The Power of a Mother’s Instinct

For humans, a mother’s unique and individualized instinct is often a force to reckon with. When a woman becomes a mother, she taps into a psychic, connected power that enables her to understand the intricate details of another human being. In a society so advanced, the instinctive qualities of a mother are still often overlooked or dismissed as excessive worry or paranoia. Imagine bringing your baby to the doctor. No fever, no wounds, no illness that can be diagnosed. But as a mother, you just know something is wrong. It might be written off as colic or another common infant problem—but still, at night, you lie awake with a nagging sense that something isn’t quite right. Eventually, you’re proven correct.

Try as modern medicine or science might to explain the phenomena of instinct, there are no words or definitions that can fully capture it. It is just something—much like the silence that comes with snow—that exists beyond all else. Millions of mothers, from all levels of education and walks of life, can be in one place and somehow feel the pain or suffering of their child. It’s evident when you lay eyes on your child hours before a fever comes on and know they’re sick. Take them to the doctor, and you’ll be sent home until the symptoms appear. But you know already. As mothers gain experience, they become even more adept at identifying what ails their children or what makes them happy—often better than anyone else, including the child.

Perhaps it’s because giving birth to a creature who lives inside our womb for so long allows us to forge a deep, lasting connection to their innate side. Maybe it’s because mothers feel such an overwhelming love for their children that it transcends language and traditional methods of communication. Or perhaps it’s a shared energy. Most likely, a mother’s instinct will never be fully explained!

In an age where people are inundated with easy access to knowledge and information, it seems fitting that the explanation of a mother’s instinct remains vague. The longer we have our children, the more proficient we become at using this instinct. We know when they’re lying long before they do. We can hear the angry conversation between our child and a friend and almost feel the heartbreak ourselves. Are we drawing from our own experiences, or is the instinct a real evaluation of the connection between mother and child?

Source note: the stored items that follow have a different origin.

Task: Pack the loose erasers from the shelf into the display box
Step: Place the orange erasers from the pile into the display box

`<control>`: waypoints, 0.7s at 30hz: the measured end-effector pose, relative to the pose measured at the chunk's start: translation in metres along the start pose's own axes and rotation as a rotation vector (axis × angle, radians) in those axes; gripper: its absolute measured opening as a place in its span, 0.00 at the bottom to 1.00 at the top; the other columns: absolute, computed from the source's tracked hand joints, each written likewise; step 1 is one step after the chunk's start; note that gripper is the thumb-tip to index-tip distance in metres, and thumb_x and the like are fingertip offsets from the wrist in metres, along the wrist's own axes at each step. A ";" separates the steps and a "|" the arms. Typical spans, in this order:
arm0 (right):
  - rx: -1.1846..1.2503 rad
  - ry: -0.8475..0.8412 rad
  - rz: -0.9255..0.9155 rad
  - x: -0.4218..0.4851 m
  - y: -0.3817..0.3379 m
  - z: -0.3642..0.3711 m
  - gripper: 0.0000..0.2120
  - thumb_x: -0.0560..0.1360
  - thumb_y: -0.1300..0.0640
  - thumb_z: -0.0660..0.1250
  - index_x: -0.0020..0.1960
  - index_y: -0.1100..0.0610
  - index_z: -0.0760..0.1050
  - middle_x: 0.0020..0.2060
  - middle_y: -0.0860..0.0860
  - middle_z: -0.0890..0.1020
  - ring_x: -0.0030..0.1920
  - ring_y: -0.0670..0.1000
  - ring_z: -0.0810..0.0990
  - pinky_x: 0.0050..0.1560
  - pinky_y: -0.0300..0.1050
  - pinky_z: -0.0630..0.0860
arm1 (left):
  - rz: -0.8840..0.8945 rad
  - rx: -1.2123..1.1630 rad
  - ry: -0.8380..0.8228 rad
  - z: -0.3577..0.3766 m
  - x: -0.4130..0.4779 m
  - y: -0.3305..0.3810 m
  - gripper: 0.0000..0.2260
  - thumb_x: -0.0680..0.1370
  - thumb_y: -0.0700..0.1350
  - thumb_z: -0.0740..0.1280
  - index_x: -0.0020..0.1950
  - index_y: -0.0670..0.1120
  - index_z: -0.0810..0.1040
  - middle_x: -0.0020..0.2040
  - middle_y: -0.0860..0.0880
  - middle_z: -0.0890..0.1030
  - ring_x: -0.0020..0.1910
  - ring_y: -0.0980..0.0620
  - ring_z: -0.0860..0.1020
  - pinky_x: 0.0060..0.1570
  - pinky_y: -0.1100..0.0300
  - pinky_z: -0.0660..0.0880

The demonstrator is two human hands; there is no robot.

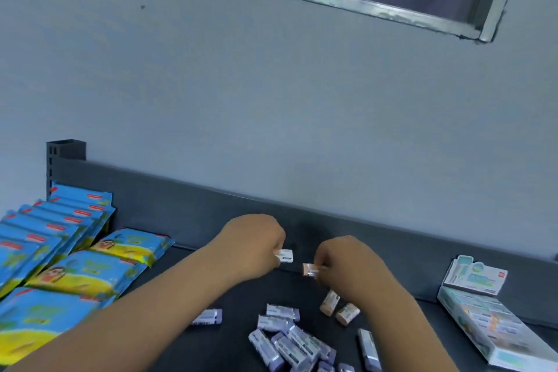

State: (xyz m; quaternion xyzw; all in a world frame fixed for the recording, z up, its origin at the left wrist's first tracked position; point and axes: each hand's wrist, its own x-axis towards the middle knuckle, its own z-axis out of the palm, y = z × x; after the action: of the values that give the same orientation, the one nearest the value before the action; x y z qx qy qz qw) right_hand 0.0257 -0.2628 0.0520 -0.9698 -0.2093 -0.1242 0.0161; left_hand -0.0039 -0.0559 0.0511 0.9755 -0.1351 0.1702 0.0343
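My left hand point(255, 246) pinches a white-sleeved eraser point(285, 256) above the dark shelf point(235, 338). My right hand point(347, 266) pinches an orange eraser point(309, 269) just to its right; the two erasers are apart. Below the hands lie several loose purple erasers point(290, 341) in a pile, one more point(208, 316) beside my left forearm, and two orange erasers point(338, 308) near my right wrist. The display box point(498, 332) stands at the right with its lid flap point(474, 275) raised and erasers inside.
Blue and yellow packets point(60, 257) are stacked along the left of the shelf. A raised dark rim point(187, 193) runs along the shelf's back against a pale wall. A window frame point(377, 9) is high up on the wall.
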 end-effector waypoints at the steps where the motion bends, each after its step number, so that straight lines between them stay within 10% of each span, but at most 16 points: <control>1: 0.009 0.066 0.024 -0.002 0.001 -0.007 0.05 0.70 0.51 0.69 0.44 0.50 0.79 0.41 0.45 0.80 0.44 0.49 0.79 0.42 0.46 0.77 | 0.024 0.049 0.058 -0.011 0.000 0.003 0.05 0.75 0.48 0.67 0.47 0.49 0.81 0.47 0.51 0.78 0.47 0.48 0.78 0.43 0.53 0.75; 14: 0.464 0.733 -0.021 -0.047 0.019 -0.047 0.12 0.70 0.61 0.78 0.51 0.51 0.84 0.44 0.43 0.82 0.45 0.46 0.80 0.49 0.43 0.77 | 0.077 -0.225 0.468 -0.068 -0.008 0.058 0.09 0.80 0.48 0.65 0.57 0.56 0.82 0.53 0.56 0.76 0.52 0.55 0.73 0.51 0.57 0.72; 21: 0.637 0.826 0.069 -0.074 0.057 -0.028 0.11 0.71 0.61 0.78 0.51 0.52 0.84 0.46 0.41 0.81 0.51 0.37 0.78 0.50 0.21 0.68 | 0.065 -0.328 0.520 -0.041 0.002 0.112 0.06 0.78 0.46 0.68 0.52 0.53 0.84 0.48 0.55 0.78 0.49 0.53 0.74 0.51 0.52 0.74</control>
State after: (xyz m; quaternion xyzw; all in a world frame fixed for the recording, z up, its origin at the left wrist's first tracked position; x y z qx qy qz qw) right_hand -0.0231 -0.3467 0.0622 -0.7934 -0.1806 -0.4260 0.3955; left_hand -0.0464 -0.1597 0.0923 0.8758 -0.1787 0.3910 0.2195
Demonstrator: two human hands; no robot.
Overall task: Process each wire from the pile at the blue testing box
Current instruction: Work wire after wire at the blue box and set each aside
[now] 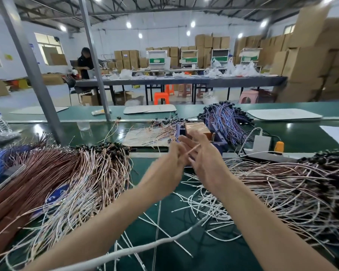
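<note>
Both hands are up in front of the blue testing box and cover most of its front. Only its sides and the copper-coloured block on top show past the fingers. The left hand has its fingers curled, its grip pinched on the near end of a thin pinkish wire that slants across to the right hand. The right hand's fingers reach toward the box, but they are smeared by blur. I can't tell whether that grip is closed on the wire or loose.

The green bench is thick with wire. A pile of pale wires with black ends lies right of the arms and a coppery-brown heap left of them. A blue-and-purple bundle sits just behind the box, and fine strands are spread on a cardboard sheet beside it. A thick white cable crosses the foreground by the left forearm. A white adapter and an orange-capped piece sit on a power strip right of the box. A grey post rises at the left and blocks what is behind it. Far back, a person stands at a long table, with cartons stacked to the right.
</note>
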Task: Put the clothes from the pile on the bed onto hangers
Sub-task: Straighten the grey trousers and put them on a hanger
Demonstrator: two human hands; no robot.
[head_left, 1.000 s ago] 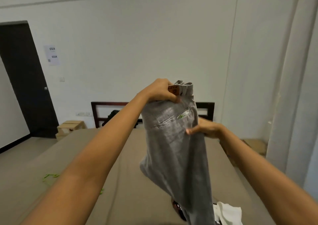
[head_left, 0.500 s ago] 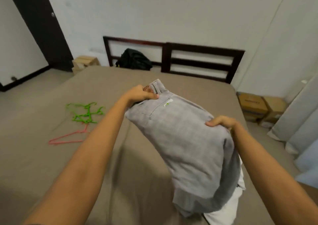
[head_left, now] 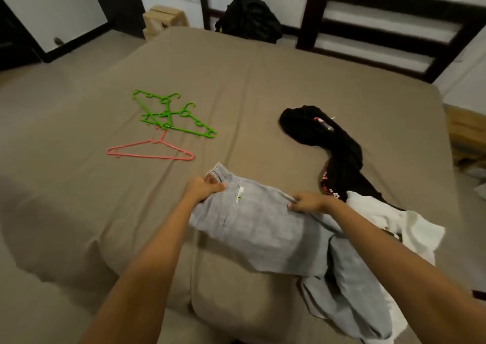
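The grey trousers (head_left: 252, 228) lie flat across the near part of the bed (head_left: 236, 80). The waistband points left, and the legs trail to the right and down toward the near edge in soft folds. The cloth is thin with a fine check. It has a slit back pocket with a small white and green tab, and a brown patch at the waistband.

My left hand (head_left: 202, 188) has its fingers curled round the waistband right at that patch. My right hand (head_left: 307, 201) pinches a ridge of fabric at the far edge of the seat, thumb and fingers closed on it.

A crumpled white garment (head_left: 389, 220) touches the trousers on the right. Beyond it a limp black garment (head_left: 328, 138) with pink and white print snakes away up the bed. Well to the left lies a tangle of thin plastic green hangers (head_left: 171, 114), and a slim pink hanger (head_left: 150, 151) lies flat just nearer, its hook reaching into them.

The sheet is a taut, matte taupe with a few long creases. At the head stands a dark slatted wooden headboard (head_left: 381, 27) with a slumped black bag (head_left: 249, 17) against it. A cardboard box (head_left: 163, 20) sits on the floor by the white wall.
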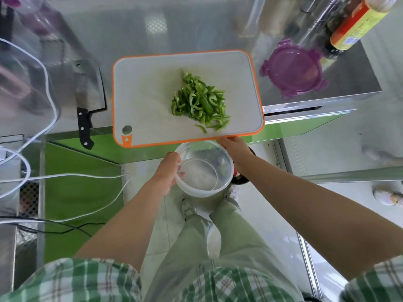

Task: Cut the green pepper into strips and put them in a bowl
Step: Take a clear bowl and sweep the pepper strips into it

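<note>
Bottle label, beyond the cutting board's far-right corner: orange/yellow, print too blurred to be read. Pepper strips are piled on the white, orange-rimmed board's right half. A clear round plastic bowl is held just below the board's near edge, rim pinched by the left hand. That edge is gripped by the right hand, fingers hidden underneath. Steel cleaver w/ black handle lies left of the board.

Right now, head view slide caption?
Pepper strips piled on cutting board; right hand grips its edge, left hand holds bowl beneath.
</note>
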Action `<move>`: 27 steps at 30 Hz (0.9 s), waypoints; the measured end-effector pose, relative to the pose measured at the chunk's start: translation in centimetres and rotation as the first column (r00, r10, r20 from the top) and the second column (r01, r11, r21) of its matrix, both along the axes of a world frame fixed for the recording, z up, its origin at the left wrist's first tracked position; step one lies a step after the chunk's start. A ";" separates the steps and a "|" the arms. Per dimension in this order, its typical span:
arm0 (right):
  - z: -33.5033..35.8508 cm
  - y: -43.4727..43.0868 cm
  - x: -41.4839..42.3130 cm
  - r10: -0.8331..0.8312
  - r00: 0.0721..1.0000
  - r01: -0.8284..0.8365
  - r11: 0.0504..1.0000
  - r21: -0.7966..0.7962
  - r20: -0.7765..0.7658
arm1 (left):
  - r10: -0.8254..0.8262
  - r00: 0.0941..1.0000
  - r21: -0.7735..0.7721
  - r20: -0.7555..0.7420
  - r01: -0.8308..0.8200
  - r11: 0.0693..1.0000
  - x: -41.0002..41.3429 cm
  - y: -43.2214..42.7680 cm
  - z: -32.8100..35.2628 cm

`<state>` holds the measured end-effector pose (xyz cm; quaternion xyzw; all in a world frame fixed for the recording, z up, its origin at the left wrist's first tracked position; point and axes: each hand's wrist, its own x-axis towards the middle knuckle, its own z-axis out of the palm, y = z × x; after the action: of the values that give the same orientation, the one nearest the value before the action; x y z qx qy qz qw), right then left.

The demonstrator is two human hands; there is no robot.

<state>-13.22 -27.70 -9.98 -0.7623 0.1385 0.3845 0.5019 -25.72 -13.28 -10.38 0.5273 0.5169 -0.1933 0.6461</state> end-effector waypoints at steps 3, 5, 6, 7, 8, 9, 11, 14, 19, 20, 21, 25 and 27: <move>-0.1 -0.7 0.0 0.069 0.997 -0.068 0.997 -0.036 0.018 | 0.097 0.994 -0.045 0.049 -0.095 0.995 0.4 -0.6 -0.1; 0.3 -0.9 0.1 0.099 0.994 -0.098 0.995 -0.027 0.047 | 0.146 0.987 -0.039 0.064 -0.144 0.989 0.9 -0.7 -0.2; 0.4 -1.0 0.2 0.100 0.994 -0.098 0.995 -0.032 0.049 | 0.165 0.984 -0.028 0.062 -0.163 0.986 1.0 -0.9 -0.3; 0.3 -1.1 0.4 0.092 0.995 -0.090 0.995 -0.037 0.045 | 0.183 0.981 -0.018 0.065 -0.182 0.983 1.1 -1.0 -0.3; 0.4 -1.1 0.5 0.084 0.996 -0.083 0.996 -0.034 0.033 | 0.202 0.977 -0.010 0.067 -0.202 0.979 1.2 -1.2 -0.4; 0.3 -1.1 0.7 0.077 0.997 -0.076 0.997 -0.028 0.026 | 0.219 0.973 -0.004 0.072 -0.220 0.976 1.3 -1.4 -0.5; 0.4 -1.1 0.9 0.091 0.996 -0.091 0.996 -0.024 0.021 | 0.244 0.967 -0.009 0.073 -0.244 0.970 1.5 -1.6 -0.6; 0.2 -1.2 1.6 0.110 0.993 -0.109 0.994 -0.025 0.048 | 0.257 0.964 -0.012 0.070 -0.256 0.967 2.1 -1.7 -0.6; 1.5 -1.3 3.3 0.324 0.942 -0.299 0.929 -0.219 0.084 | 0.240 0.970 -0.006 0.041 -0.240 0.971 2.9 -1.8 -0.6; 2.1 -1.3 3.7 0.435 0.898 -0.393 0.860 -0.325 0.066 | 0.229 0.973 -0.009 0.038 -0.229 0.973 2.9 -1.8 -0.5; 2.7 -1.3 4.2 0.525 0.851 -0.469 0.782 -0.410 0.027 | 0.221 0.975 -0.018 0.031 -0.221 0.975 2.8 -1.8 -0.5; 4.8 -0.8 5.9 0.803 0.581 -0.727 0.440 -0.528 -0.131 | 0.197 0.980 -0.110 -0.003 -0.196 0.974 2.1 -1.9 -0.6; 5.2 -0.8 6.8 0.881 0.456 -0.770 0.317 -0.553 -0.131 | 0.184 0.983 -0.125 0.007 -0.181 0.975 1.7 -2.0 -0.7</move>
<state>-6.46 -28.46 -4.81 -0.8638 -0.2201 0.4532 0.0063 -24.00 -15.28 -11.03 0.4384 0.5441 -0.1598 0.6973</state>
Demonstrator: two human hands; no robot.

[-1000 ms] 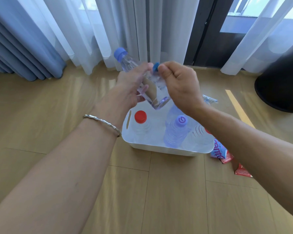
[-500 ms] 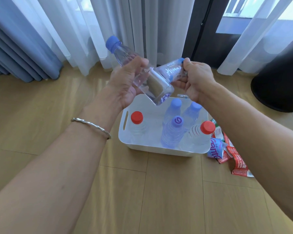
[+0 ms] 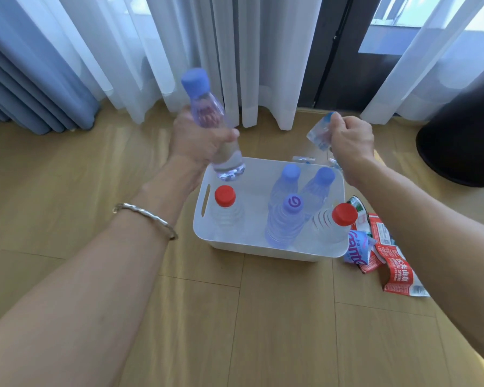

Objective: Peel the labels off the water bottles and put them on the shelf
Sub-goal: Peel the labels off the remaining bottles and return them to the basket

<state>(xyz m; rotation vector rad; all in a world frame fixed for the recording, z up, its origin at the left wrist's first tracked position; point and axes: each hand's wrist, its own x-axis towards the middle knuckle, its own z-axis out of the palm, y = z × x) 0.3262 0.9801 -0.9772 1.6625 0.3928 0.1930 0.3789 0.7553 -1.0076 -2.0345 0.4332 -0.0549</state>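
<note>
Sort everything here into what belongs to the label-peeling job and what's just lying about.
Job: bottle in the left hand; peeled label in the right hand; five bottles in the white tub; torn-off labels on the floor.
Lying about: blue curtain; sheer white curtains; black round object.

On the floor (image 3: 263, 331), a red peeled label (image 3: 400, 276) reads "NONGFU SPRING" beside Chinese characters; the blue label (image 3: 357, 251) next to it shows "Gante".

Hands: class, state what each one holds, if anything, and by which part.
The left hand grips a blue-capped bottle round its middle. The right hand pinches a peeled label by one end.
</note>
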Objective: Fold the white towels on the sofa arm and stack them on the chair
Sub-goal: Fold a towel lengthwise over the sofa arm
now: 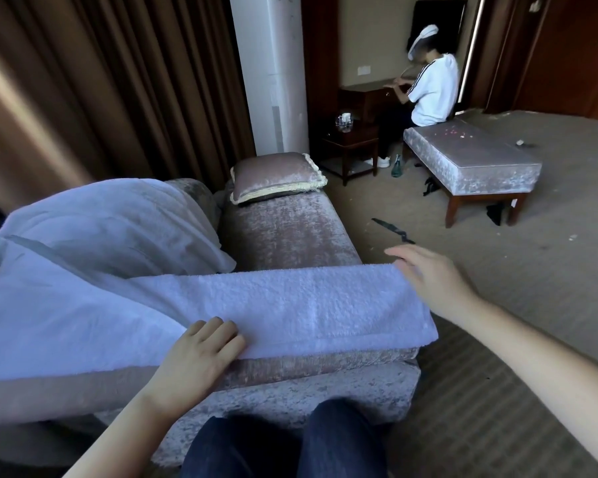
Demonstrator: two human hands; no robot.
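Towel (290, 305) lies flat on the sofa arm (325, 372), long axis left to right, left hand (201, 353) resting loose-fingered on its near edge, right hand (428, 281) spread open at the far right corner, best placed to fold.

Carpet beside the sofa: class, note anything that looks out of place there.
A dark strip lies loose on the carpet beyond the right hand, and small scraps are scattered farther back; both look dropped.
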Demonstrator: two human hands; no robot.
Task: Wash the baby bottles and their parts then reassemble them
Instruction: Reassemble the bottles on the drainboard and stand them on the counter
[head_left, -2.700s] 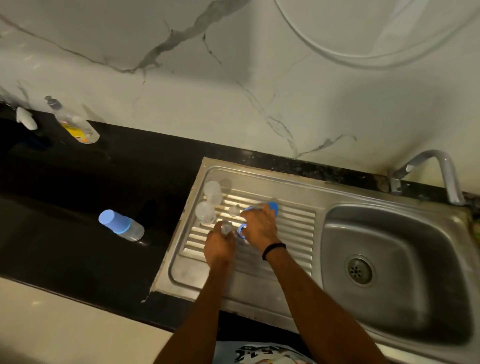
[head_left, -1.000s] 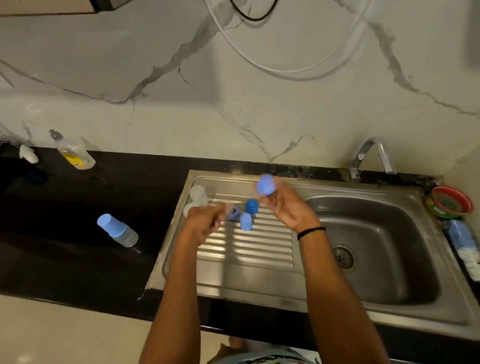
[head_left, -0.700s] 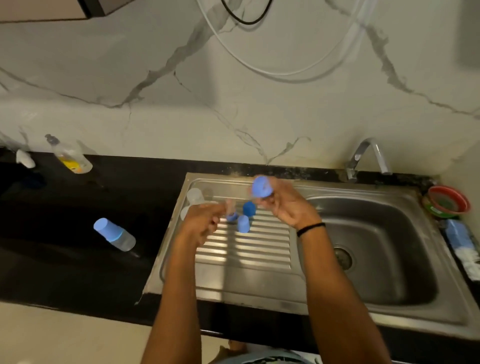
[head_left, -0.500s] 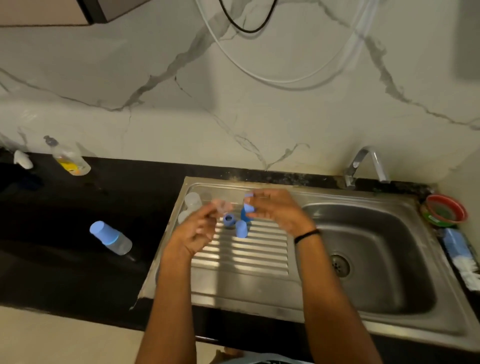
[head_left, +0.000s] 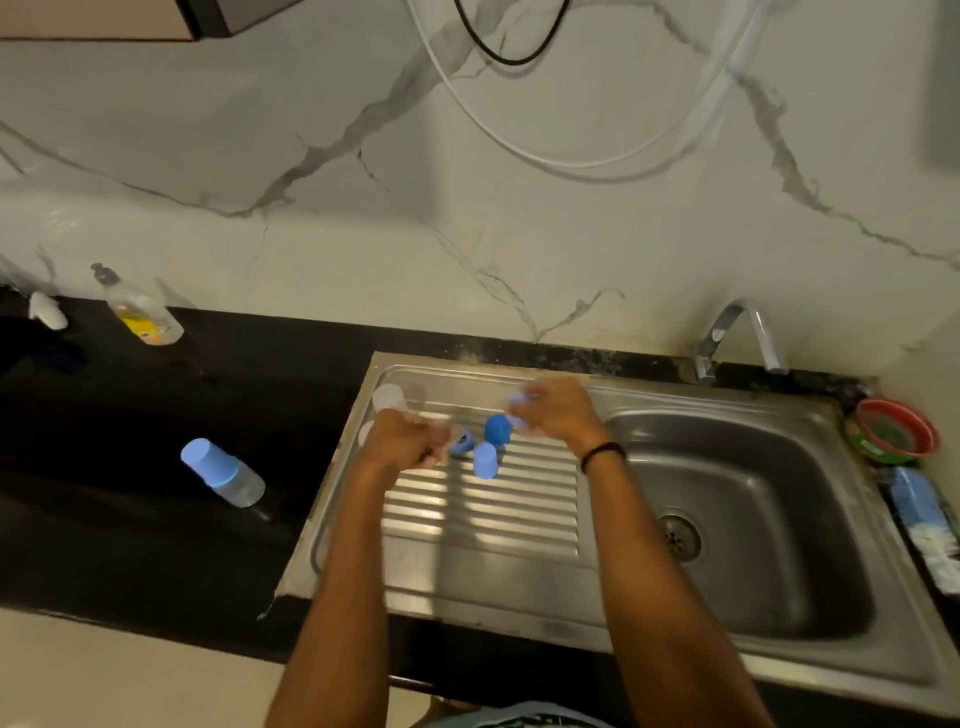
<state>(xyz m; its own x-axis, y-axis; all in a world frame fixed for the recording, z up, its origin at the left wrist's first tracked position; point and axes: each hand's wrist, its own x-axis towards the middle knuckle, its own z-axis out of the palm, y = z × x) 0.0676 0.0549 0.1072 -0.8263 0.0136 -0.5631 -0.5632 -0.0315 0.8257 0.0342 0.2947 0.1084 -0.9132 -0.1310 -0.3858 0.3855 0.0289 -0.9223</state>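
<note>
- Black counter (head_left: 156, 415) carries a steel sink (head_left: 519, 613): ribbed drainboard (head_left: 493, 519) on the left, basin (head_left: 779, 519) on the right, tap (head_left: 737, 332) at the far right corner.
- Both hands are over the far edge of the drainboard.
- Left hand (head_left: 402, 441): fingers curled tight, too blurred to tell whether anything is in them.
- Right hand (head_left: 558, 413): narrow grip, fingertips pinch a pale blue part (head_left: 518, 420), blurred.
- Capped baby bottle (head_left: 223, 473) stands on the counter, left of the sink, well apart.
- Clear bottle body (head_left: 388, 399) sits in the drainboard's far left corner.
- Between the hands, on the ribs: dark blue cap (head_left: 497, 429), light blue cap (head_left: 485, 460) just in front of it, blue ring (head_left: 461, 441) beside the left hand's fingers.
- Soap bottle (head_left: 137, 312) stands at the counter's far edge.
- Red bowl (head_left: 896, 428) sits right of the basin.
</note>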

A mother’s instinct isn’t just reserved for times of strife or illness. There comes a point in most women’s lives when they naturally gravitate toward the warm, cuddly infants they see in public. For many, this love of nurturing life starts with a kitten or puppy and grows into an undeniable urge to have children. The instinct allows a mother to know, without asking or researching, exactly how to take care of a fever or get a fussy baby to sleep. While dads may look on, baffled about which way the diaper goes on, women seem to know these things automatically from the very beginning.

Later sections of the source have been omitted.